**THE TASK**
In the material below, pictures must be dropped. Repeat exactly, and only, the lines from the line with "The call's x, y" to the line with "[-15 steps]", both ends included.

**RECORD EXTRACTS**
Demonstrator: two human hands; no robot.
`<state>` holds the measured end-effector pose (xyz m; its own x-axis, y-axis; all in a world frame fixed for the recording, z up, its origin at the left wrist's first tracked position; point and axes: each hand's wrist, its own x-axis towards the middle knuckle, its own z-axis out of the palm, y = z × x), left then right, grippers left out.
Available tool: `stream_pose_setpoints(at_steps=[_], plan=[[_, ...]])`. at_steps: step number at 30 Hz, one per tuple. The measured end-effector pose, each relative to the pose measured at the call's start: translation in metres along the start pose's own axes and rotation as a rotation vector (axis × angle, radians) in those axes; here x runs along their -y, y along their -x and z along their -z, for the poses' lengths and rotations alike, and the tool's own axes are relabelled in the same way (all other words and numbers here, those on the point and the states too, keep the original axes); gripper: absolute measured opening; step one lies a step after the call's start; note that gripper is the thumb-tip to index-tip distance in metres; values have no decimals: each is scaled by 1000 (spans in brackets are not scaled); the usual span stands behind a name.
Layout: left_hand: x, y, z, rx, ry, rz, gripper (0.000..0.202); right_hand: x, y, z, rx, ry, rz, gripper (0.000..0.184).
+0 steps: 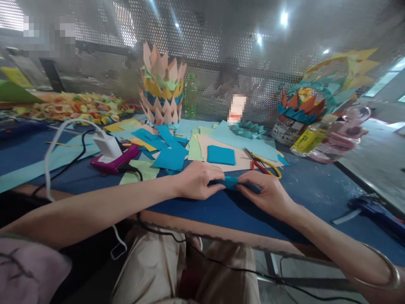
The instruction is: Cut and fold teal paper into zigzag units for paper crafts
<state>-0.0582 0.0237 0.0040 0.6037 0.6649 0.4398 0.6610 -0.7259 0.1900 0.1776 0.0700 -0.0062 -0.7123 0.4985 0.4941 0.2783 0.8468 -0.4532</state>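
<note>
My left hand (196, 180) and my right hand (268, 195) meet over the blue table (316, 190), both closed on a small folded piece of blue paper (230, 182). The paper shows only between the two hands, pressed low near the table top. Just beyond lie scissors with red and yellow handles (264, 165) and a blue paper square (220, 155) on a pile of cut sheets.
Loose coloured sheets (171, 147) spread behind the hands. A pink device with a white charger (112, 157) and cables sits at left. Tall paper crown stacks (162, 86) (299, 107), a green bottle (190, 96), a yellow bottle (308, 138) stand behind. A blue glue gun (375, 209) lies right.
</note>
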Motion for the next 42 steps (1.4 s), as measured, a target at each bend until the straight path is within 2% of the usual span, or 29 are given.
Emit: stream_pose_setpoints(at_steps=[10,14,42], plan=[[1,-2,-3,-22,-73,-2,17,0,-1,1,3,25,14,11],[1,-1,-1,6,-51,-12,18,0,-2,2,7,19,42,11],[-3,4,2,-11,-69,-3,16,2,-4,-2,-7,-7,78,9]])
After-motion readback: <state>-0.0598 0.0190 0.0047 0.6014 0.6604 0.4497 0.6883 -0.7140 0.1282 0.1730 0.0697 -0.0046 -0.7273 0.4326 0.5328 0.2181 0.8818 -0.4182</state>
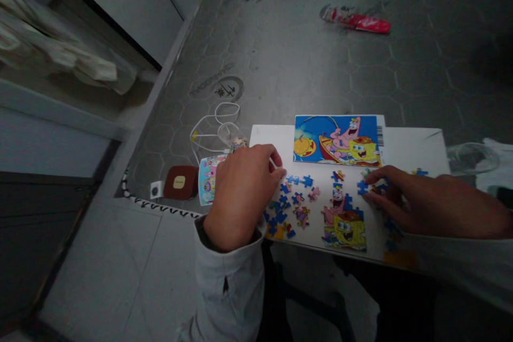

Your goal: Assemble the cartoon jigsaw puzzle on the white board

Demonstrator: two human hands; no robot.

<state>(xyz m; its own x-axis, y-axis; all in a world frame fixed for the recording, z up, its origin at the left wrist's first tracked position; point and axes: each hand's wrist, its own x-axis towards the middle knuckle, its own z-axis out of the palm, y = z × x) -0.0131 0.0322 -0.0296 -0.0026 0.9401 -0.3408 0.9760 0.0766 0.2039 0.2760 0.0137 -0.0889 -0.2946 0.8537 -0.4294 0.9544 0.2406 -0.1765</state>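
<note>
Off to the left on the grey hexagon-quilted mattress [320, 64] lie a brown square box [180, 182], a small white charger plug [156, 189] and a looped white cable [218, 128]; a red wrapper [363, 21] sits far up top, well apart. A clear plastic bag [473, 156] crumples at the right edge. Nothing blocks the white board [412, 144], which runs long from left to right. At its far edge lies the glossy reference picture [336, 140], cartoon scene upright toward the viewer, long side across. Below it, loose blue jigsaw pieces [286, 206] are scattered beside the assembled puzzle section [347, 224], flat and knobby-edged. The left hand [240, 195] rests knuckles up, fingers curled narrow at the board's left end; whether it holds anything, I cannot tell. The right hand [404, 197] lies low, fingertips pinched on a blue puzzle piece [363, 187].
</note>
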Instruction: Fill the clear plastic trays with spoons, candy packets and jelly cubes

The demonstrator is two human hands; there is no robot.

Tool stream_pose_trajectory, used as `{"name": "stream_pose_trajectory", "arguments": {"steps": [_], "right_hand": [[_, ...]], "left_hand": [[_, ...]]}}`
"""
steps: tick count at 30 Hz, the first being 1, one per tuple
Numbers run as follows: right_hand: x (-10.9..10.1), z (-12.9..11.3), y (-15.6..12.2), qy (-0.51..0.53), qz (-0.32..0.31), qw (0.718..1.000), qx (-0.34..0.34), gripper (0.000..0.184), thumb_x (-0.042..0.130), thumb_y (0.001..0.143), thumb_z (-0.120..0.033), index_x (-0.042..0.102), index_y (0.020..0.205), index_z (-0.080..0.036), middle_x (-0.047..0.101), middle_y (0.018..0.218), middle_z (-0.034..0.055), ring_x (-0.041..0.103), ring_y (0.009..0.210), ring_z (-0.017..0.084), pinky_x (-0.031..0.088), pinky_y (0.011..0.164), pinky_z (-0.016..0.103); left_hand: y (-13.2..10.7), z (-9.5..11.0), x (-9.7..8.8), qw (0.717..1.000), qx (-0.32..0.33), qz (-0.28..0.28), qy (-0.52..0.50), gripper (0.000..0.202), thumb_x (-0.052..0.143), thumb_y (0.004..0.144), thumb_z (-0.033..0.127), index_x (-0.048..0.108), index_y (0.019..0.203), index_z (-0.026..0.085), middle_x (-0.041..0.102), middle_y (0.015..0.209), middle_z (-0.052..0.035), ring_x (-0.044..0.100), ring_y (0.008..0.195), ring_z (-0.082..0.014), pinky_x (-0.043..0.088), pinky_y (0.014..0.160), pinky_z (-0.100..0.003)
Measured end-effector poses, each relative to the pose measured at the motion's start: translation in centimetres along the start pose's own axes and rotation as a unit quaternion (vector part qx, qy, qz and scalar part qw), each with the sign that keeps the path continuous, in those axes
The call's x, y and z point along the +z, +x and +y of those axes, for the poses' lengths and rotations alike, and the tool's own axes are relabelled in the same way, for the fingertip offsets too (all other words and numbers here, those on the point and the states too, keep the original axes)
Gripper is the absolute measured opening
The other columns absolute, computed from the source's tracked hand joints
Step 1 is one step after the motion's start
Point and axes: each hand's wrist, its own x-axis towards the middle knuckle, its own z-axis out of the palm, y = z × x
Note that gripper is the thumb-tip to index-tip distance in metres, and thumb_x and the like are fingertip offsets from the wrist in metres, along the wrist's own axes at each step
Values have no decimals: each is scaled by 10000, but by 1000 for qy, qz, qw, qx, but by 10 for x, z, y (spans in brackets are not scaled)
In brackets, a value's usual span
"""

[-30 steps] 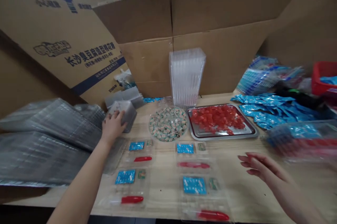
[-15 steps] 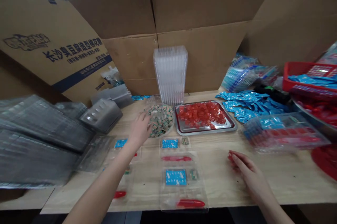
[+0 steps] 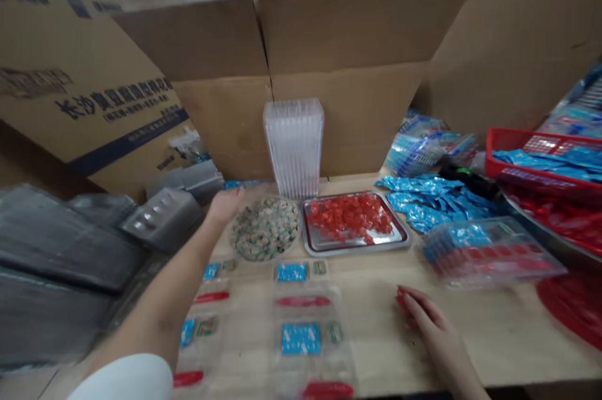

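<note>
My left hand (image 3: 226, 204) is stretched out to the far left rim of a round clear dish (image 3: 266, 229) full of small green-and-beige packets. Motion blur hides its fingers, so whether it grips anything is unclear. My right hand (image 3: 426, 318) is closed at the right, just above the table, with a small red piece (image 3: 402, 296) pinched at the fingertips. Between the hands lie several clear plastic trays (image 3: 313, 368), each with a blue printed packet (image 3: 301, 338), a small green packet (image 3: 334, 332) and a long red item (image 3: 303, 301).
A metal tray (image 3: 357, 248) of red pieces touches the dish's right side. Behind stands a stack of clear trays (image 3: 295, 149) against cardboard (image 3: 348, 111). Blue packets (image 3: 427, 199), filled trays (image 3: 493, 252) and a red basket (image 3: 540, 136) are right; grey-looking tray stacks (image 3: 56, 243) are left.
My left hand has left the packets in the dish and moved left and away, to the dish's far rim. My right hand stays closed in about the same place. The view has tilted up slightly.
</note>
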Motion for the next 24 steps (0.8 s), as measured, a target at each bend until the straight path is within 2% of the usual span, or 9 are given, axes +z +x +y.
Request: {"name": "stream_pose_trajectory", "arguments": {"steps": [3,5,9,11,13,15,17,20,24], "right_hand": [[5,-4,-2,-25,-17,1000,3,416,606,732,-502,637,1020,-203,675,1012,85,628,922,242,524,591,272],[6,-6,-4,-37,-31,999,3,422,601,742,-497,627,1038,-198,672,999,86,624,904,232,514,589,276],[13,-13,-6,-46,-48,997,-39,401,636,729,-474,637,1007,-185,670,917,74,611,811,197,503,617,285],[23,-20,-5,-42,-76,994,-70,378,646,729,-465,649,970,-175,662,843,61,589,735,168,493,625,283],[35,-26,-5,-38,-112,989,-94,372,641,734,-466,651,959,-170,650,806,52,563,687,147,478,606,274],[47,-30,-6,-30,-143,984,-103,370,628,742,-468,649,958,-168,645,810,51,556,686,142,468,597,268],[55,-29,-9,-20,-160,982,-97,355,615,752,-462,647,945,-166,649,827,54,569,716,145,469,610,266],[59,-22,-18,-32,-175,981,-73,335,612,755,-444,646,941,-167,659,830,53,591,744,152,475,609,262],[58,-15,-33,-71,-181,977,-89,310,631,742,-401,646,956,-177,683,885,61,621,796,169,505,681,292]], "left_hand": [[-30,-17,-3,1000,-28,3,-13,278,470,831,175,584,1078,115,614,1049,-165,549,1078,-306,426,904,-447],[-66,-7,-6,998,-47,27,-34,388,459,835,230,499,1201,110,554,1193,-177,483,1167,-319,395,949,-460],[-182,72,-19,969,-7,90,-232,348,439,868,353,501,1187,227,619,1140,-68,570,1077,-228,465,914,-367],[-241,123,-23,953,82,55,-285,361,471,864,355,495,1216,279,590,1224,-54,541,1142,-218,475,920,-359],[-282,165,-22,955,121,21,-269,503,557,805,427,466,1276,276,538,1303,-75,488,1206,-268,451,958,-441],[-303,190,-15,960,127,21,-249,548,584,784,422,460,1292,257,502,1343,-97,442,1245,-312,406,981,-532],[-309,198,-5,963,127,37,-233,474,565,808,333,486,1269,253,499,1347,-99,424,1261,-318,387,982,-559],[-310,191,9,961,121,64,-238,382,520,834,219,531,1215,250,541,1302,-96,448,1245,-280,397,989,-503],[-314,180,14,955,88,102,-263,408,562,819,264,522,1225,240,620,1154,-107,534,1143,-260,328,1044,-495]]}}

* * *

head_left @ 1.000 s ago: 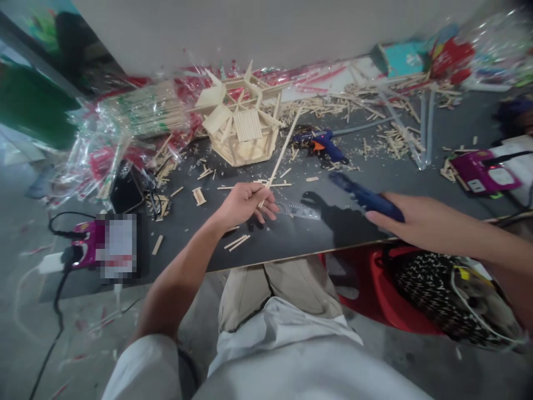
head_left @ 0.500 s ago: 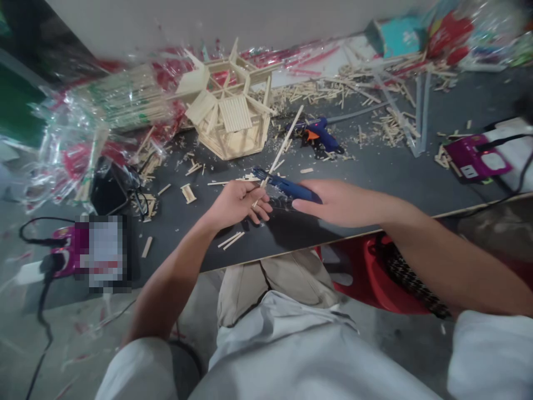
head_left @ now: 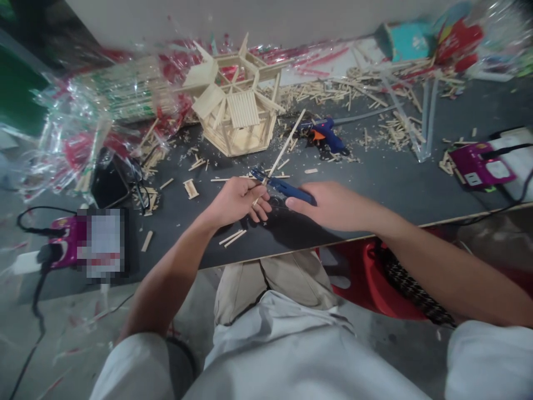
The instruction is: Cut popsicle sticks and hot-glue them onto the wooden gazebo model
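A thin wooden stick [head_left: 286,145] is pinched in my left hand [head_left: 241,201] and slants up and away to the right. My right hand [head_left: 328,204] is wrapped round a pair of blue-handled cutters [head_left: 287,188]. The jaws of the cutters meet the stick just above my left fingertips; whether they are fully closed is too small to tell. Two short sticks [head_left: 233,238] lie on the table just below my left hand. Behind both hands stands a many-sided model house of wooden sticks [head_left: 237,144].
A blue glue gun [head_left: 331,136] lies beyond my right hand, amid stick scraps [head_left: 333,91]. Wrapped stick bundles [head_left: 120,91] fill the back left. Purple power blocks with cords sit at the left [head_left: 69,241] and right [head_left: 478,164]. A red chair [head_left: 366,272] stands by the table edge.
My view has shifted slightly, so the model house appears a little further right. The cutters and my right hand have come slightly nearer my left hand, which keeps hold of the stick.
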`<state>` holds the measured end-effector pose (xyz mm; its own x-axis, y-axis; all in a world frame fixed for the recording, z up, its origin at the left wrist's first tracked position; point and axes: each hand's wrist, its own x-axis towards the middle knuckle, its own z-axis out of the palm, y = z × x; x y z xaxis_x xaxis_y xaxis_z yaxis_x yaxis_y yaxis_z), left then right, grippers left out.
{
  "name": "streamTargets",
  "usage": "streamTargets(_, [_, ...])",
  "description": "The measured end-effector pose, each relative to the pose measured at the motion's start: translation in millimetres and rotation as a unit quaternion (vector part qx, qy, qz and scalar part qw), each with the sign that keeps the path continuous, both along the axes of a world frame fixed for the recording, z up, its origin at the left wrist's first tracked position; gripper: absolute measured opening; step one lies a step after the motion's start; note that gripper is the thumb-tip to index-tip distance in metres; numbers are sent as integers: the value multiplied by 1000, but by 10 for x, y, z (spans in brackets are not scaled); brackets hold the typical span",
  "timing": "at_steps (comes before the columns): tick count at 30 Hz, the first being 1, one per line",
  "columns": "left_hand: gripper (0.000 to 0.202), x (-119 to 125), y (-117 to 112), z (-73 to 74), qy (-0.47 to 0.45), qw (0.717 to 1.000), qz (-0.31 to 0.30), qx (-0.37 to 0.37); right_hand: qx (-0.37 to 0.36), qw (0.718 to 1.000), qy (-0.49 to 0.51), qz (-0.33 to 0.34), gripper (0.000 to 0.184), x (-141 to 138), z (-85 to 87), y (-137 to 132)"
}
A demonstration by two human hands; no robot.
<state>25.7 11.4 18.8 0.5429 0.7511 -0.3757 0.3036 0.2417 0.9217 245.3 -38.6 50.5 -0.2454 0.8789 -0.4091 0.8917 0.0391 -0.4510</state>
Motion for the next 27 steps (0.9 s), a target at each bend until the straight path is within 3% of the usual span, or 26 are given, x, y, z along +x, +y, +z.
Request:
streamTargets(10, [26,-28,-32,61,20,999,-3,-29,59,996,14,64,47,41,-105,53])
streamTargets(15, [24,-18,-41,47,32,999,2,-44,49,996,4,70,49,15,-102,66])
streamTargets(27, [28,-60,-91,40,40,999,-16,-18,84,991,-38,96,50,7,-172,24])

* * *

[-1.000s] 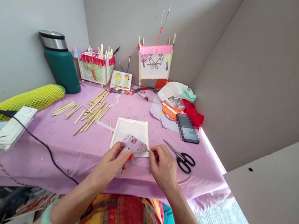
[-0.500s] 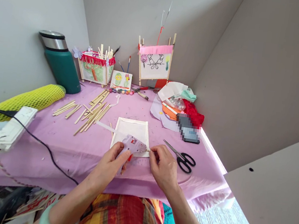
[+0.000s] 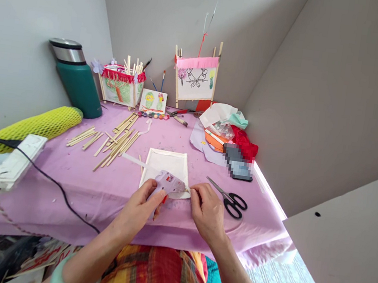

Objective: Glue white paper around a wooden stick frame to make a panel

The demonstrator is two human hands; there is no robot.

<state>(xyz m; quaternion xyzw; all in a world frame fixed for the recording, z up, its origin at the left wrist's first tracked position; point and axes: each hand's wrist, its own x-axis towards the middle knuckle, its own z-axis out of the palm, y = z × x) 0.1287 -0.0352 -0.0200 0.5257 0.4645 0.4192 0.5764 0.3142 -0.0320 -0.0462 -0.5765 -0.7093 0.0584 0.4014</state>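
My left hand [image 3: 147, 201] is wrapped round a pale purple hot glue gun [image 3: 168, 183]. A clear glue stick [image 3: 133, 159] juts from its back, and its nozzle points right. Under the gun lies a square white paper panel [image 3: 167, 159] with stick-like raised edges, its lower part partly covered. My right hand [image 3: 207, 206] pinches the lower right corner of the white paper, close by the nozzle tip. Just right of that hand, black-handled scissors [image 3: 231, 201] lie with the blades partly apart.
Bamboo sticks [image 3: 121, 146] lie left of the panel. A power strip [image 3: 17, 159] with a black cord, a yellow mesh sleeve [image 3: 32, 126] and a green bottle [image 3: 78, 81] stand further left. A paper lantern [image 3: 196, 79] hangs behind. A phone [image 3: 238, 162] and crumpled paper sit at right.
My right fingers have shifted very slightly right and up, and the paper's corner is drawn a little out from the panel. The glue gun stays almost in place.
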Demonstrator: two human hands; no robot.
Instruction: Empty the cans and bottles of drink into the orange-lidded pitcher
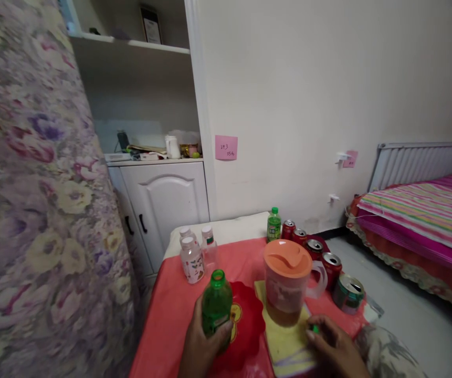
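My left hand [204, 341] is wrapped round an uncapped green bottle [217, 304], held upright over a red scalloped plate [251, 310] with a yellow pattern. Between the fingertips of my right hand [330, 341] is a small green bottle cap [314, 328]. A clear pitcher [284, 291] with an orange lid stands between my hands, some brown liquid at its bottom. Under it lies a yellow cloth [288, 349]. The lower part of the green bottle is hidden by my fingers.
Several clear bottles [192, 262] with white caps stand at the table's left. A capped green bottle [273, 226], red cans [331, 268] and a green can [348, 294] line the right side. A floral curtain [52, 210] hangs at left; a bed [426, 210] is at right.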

**REPLY TO THE TASK**
The call's x, y and z point along the +z, +x and +y of those axes, for the poses' lengths and rotations alike, and the tool's own axes are relabelled in the same way, for the fingertip offsets too (all other words and numbers here, those on the point and the states too, keep the original axes)
Gripper is the absolute measured opening
The other columns absolute, computed from the source's tracked hand joints
Step 1 is one step after the motion's start
Point and axes: each hand's wrist, its own x-axis towards the middle knuckle, its own z-axis out of the palm, y = z × x
Note that gripper is the thumb-tip to index-tip distance in metres, and thumb_x and the like are fingertip offsets from the wrist in metres, along the wrist's own axes at each step
Values have no decimals: each is scaled by 10000, but by 1000 for qy, qz, qw, qx, but by 10 for x, z, y (spans in brackets are not scaled)
In brackets, a value's usual span
"""

[-30 steps] 
[-15 steps] 

Nothing more remains to be done for this exercise.